20061102195316-despacho.jpg

      Suelo tener buena memoria para las fechas y  he recordado que, tal día como hoy, llevo en mi puesto de trabajo once años. En la Administración llevo unos cuantos años más, pero tras pasar por otras dos ciudades y tres puestos diferentes he recalado donde ahora trabajo. Me siento muy bien donde estoy y con un gremio que, si bien eran totalmente desconocido para mí, hoy conozco bien y me siento muy a gusto trabajando con ellos.

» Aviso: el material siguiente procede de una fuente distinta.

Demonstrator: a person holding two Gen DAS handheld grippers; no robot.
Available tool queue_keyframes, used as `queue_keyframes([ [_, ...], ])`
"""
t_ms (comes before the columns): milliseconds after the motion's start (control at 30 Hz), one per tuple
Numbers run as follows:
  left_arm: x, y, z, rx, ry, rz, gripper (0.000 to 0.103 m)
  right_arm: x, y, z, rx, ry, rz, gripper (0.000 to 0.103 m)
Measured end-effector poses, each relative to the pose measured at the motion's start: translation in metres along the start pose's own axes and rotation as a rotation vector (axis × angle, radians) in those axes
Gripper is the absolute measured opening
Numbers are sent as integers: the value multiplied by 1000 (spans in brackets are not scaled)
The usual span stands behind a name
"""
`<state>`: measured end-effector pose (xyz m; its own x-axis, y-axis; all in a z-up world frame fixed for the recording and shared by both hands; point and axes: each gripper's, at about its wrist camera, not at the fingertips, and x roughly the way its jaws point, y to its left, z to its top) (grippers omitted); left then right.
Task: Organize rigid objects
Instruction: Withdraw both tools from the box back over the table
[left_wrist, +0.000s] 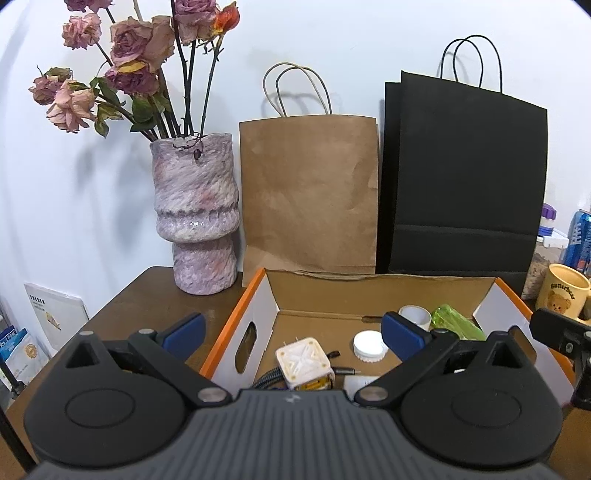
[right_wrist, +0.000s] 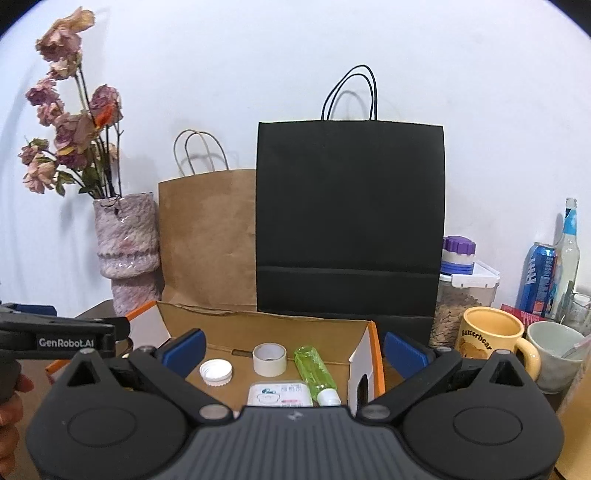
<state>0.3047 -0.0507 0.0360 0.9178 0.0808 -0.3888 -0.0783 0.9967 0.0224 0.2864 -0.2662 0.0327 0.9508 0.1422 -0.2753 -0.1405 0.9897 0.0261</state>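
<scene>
R fingers (right_wrist: 293, 345) spread, empty | L fingers (left_wrist: 293, 330) spread, empty | green bottle (right_wrist: 316, 369) in box (right_wrist: 258, 325), 12 o'clock of R, long axis 11–5, cap toward R; R nearer | tape (right_wrist: 269, 359) at 11, white cap (right_wrist: 216, 372) at 10 | white pack (right_wrist: 280, 395) and cube (left_wrist: 303, 362) cut off by gripper bodies

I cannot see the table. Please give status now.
Both tongs, left and right, open, empty. Green bottle, tape roll, white cap in cardboard box. Nothing blocking.
</scene>
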Motion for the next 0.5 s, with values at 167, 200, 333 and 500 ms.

       Sé que donde trabajo es una oficina atípica. Sólo somos tres y además el colectivo no es muy grande, ello me permite un conocimiento, una familiaridad y, en ocasiones, una amistad que potencia y estimula el trabajo. No sólo me conozco a los que suelen venir, sino que no es extraño que conozca a sus familiares y allegados. Así, respetando escrupulosamente el procedimiento administrativo, normalmente es sencillo de simplificar porque en vez de tener que mandar un escrito para que en diez días nos traiga la documentación que falta, una simple llamada telefónica al interesado o a alguno de sus familiares hace que pocas horas después tenga a mano ese documento.  No siempre, durante estos once años, mi trabajo ha sido un camino de rosas, pero casi más problemas he tenido por los de dentro de la oficina, alguno de carácter irascible y que estuvo a punto de pegarse con uno de los clientes, que por los de fuera. Y en ocasiones, ha sido bastante duro pues ha habido épocas en que todo el edificio era el único trabajador lo que suponía, algunas mañanas en total soledad.

         En fin, que ahora no me quejo y procuraré todavía seguir unos años en él. Intentando aconsejar al que se me acerca a cualquier gestión administrativa, teniendo en cuenta que estoy ahí para ayudar y, sobre todo, para traducir a los sufridos administrados ese lenguaje tan complejo y barroco de la burocracia administrativa.